Prickly heat, also known as miliaria is an itchy rash of small, raised red spots that causes a stinging or prickling sensation on the skin. Miliaria is a common disorder of the eccrine sweat glands that often occurs in conditions of increased heat and humidity. Miliaria is thought to be caused by blockage of the sweat ducts, which results in the leakage of eccrine sweat into the epidermis or dermis (See Fig.1). The three types of miliaria are classified according to the level at which obstruction of the sweat duct occurs. In miliaria crystallina, ductal obstruction is most superficial, occurring in the stratum corneum. Clinically, this form of the disease produces tiny, fragile, clear vesicles. In miliaria rubra, obstruction occurs deeper within the epidermis and results in extremely pruritic erythematous papules. In miliaria profunda, ductal obstruction occurs at the dermal-epidermal junction. Sweat leaks into the papillary dermis and produces subtle asymptomatic flesh-colored papules. When pustules develop in lesions of miliaria rubra, the term miliaria pustulosa is used.
Prickly heat can develop anywhere on the body, but it usually appears on the face, neck, back, chest or thighs a few days after exposure to hot temperatures. The rash is made up of tiny spots or bumps that are surrounded by an area of red skin. The spots sometimes look like tiny blisters and can cause mild swelling, itching, and a stinging or intense prickling sensation.
Causes of Prickly Heat
Prickly heat usually develops when a person sweats more than usual, such as during hot or humid weather. However, it’s also possible to get prickly heat in the winter. The symptoms of prickly heat are usually worse in areas that are covered by clothing. This is because clothing can increase sweating and sometimes causes friction (rubbing). Babies and children are also more at risk of getting prickly heat because their sweat glands are not fully developed. The following also increase the risk:
- Illness and immobility – long periods spent in bed can increase sweating, particularly on warm bedding.

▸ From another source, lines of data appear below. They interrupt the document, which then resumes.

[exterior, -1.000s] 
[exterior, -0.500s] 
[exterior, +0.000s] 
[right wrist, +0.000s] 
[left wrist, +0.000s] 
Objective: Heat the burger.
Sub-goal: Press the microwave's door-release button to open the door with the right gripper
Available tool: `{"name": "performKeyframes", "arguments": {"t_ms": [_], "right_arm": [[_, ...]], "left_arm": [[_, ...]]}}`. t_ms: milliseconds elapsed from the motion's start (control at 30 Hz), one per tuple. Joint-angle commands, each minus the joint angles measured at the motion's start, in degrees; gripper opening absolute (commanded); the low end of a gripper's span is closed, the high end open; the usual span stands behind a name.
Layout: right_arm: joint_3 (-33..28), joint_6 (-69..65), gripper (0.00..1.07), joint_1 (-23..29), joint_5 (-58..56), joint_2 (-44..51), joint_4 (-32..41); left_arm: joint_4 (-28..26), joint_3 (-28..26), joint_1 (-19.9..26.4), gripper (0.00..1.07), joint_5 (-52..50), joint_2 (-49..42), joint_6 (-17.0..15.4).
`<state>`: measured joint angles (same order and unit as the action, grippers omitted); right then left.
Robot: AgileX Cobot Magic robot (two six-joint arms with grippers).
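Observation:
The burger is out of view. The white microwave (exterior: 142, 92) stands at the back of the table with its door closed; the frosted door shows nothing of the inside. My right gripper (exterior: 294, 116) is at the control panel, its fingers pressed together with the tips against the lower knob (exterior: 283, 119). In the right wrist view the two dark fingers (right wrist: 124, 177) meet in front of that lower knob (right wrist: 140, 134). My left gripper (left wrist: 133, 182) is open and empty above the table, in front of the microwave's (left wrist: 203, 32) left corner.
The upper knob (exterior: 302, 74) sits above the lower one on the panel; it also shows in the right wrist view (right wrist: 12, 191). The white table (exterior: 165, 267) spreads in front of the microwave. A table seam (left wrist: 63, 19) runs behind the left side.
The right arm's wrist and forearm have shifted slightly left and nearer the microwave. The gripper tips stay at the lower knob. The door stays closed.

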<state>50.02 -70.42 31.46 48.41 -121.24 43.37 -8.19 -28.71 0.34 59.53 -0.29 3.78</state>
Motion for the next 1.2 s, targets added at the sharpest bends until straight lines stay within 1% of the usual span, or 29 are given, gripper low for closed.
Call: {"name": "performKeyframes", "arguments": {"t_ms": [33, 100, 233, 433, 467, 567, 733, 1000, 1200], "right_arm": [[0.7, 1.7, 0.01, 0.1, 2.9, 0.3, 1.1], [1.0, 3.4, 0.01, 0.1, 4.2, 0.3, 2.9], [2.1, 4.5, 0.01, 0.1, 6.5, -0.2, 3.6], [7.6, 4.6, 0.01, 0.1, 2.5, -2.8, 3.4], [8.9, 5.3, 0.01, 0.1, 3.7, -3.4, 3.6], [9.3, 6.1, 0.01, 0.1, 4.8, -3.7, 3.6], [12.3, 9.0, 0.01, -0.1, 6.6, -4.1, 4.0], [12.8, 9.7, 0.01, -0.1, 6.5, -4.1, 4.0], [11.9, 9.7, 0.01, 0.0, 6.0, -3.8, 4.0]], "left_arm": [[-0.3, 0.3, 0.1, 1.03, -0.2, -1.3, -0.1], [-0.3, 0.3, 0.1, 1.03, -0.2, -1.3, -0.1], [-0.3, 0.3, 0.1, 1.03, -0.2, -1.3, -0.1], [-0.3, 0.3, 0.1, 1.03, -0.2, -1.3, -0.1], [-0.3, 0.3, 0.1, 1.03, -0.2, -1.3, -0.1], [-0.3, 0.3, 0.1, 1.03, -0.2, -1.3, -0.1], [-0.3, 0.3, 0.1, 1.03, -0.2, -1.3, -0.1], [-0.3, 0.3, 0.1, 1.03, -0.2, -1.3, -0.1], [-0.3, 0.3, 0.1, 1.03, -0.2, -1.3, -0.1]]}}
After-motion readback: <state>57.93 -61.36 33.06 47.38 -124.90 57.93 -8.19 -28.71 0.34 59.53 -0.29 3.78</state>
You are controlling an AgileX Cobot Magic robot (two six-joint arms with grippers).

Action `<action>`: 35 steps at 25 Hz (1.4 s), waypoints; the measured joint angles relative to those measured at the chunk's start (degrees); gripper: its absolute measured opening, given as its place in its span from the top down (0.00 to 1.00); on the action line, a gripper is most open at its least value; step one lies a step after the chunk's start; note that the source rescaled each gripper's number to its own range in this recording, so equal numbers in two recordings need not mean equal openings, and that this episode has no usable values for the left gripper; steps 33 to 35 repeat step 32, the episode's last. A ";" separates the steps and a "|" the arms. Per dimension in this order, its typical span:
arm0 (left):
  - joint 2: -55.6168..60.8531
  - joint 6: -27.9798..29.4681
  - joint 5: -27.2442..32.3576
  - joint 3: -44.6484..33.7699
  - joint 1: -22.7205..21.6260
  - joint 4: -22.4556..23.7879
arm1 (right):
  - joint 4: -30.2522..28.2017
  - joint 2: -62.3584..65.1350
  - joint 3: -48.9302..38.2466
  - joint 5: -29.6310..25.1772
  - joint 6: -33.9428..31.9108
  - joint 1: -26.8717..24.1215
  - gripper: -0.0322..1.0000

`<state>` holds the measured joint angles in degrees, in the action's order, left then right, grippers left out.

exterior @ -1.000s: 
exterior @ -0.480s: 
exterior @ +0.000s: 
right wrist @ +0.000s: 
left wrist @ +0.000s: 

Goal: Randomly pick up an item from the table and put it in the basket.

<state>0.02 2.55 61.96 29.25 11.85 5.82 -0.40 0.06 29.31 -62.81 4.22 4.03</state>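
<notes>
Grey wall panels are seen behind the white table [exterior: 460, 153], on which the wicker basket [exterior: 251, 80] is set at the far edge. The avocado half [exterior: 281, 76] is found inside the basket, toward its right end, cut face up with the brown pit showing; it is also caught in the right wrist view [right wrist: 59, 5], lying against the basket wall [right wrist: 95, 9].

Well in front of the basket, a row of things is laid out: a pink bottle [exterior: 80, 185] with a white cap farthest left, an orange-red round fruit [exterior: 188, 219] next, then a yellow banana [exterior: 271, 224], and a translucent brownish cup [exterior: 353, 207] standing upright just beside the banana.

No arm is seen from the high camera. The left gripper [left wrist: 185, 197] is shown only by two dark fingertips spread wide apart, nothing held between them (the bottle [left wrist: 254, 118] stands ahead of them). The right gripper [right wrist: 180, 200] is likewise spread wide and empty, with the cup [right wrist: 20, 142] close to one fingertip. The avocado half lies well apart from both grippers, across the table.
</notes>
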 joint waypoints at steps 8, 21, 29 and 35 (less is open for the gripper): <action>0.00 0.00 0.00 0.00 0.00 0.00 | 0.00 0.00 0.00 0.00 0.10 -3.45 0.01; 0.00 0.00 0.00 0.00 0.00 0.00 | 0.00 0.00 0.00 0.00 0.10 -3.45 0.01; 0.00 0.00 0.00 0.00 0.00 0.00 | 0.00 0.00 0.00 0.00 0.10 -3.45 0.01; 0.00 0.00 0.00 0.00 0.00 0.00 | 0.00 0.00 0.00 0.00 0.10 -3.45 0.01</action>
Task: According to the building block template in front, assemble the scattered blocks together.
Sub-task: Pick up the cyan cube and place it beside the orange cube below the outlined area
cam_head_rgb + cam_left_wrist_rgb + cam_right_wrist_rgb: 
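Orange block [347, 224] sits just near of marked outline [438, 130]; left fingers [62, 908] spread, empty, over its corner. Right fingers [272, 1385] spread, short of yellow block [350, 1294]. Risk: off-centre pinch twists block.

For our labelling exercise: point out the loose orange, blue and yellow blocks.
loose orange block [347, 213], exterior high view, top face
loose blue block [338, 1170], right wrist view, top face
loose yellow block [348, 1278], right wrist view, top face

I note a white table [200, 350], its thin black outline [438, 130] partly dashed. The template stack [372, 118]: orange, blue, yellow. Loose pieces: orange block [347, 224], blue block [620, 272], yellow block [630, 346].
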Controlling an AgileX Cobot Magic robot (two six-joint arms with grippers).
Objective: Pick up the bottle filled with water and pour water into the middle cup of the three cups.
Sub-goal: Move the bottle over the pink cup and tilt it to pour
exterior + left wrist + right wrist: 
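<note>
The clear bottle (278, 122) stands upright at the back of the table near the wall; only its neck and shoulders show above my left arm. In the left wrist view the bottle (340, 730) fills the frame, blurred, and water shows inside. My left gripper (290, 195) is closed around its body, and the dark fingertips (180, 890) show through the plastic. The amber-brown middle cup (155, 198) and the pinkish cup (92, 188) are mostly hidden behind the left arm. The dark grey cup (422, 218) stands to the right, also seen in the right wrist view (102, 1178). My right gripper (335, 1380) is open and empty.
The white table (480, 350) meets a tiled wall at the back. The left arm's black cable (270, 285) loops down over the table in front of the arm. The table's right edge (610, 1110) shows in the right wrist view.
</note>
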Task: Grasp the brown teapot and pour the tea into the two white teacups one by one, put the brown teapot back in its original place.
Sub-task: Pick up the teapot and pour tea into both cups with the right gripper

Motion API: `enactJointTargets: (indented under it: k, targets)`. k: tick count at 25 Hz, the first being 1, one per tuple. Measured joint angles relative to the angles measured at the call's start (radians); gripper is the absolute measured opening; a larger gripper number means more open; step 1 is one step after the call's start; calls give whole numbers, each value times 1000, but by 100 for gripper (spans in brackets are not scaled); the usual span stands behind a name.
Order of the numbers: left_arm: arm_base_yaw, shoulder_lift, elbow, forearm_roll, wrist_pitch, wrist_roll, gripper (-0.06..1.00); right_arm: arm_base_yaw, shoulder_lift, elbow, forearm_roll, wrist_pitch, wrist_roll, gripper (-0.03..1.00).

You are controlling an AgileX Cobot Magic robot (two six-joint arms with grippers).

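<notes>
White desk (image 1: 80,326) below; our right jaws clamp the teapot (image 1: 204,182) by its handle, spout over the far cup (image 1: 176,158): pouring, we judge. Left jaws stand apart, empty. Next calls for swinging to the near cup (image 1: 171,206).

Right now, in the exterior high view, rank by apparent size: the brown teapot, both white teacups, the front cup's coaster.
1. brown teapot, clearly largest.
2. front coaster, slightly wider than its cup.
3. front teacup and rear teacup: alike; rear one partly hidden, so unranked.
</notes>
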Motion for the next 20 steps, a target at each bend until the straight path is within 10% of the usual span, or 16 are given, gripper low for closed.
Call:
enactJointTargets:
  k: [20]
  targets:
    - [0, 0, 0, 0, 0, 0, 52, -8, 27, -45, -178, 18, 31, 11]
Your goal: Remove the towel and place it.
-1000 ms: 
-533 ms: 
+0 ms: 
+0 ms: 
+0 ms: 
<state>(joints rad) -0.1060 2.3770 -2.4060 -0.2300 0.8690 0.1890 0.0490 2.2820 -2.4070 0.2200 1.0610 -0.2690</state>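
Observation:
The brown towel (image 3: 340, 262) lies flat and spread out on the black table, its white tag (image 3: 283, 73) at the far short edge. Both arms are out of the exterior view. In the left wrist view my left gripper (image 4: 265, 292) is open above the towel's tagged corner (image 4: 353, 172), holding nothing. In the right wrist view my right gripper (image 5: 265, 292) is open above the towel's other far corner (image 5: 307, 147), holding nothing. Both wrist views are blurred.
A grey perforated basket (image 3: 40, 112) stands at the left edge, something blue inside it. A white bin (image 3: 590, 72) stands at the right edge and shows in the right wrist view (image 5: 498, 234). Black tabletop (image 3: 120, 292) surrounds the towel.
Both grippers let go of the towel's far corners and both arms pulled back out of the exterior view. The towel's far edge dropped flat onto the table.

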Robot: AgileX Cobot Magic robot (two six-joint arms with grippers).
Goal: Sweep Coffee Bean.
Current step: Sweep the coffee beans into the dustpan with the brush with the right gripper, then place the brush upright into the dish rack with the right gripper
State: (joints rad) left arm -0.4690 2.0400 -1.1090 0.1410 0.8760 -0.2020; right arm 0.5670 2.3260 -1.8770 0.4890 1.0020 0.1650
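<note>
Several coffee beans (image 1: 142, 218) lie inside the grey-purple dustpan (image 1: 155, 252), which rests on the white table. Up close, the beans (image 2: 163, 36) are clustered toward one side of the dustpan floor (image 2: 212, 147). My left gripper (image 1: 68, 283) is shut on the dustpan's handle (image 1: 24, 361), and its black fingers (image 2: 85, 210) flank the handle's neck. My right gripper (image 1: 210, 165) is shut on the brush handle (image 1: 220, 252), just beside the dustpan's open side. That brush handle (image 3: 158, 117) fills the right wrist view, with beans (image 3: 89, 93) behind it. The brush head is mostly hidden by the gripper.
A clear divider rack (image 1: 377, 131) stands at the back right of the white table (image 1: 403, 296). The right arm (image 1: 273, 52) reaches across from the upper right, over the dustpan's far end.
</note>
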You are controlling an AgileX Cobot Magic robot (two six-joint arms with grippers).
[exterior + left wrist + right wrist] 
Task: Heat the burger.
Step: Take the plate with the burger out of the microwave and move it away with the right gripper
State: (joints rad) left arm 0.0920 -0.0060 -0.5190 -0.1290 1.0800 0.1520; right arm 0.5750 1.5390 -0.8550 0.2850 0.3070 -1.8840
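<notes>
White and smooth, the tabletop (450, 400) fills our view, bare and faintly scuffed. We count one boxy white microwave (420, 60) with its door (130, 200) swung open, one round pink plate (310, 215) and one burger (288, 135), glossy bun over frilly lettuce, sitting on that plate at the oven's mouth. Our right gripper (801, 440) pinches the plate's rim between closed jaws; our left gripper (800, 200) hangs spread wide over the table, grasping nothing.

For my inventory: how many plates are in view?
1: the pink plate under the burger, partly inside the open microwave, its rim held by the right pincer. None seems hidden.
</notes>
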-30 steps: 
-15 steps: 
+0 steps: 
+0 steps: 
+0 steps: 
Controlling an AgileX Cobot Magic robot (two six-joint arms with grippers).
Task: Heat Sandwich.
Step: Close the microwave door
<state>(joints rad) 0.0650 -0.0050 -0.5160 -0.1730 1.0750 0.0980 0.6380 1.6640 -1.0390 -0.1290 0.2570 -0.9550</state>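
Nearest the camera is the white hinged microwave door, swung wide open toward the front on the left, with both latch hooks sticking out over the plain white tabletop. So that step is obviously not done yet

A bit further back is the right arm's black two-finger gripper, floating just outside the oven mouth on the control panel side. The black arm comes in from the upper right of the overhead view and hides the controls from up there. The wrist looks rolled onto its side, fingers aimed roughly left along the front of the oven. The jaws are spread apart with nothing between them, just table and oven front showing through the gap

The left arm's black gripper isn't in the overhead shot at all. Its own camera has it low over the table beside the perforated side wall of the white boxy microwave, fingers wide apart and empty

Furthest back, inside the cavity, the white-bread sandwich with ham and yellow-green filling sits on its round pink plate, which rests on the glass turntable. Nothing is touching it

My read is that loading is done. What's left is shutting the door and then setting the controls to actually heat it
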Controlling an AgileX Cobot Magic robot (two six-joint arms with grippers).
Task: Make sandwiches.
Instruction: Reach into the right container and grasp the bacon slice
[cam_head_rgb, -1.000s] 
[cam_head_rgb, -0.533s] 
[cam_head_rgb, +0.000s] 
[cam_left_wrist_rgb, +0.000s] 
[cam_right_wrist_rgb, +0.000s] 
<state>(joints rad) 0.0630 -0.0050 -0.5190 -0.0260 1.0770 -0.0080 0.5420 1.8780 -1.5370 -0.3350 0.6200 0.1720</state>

- Wearing too much clothing, particularly in the winter.
- Sitting too close to a fire or heater.
- Being overweight or obese – which is more likely to lead to excessive sweating.
Treating Prickly Heat
Prickly heat isn’t a serious condition and rarely requires any specific treatment. The rash usually disappears after a few days. However, to ease out the symptoms:
- Avoid excessive heat and humidity.
- Drink plenty of fluids to avoid dehydration, especially in hot weather.
- Wear loose cotton clothing – avoid wearing synthetic fibers, such as polyester and nylon, which trap heat easier than natural fibers.
- Keep skin cool by bathing that would soothe skin and help to prevent further sweating. Staying in an air-conditioned room for a few hours a day will also provide considerable relief. A cold compress may also be effective, but should not be left on the skin for longer than 20 minutes.
- Use calamine lotion to soothe sore and irritated skin.
- Low-strength hydrocortisone cream is also effective in treating very itchy and irritated areas of skin. However, avoid using it on the face.
- An antihistamine may help to control itching, but consultation with a physician is advisable as they are not always suitable.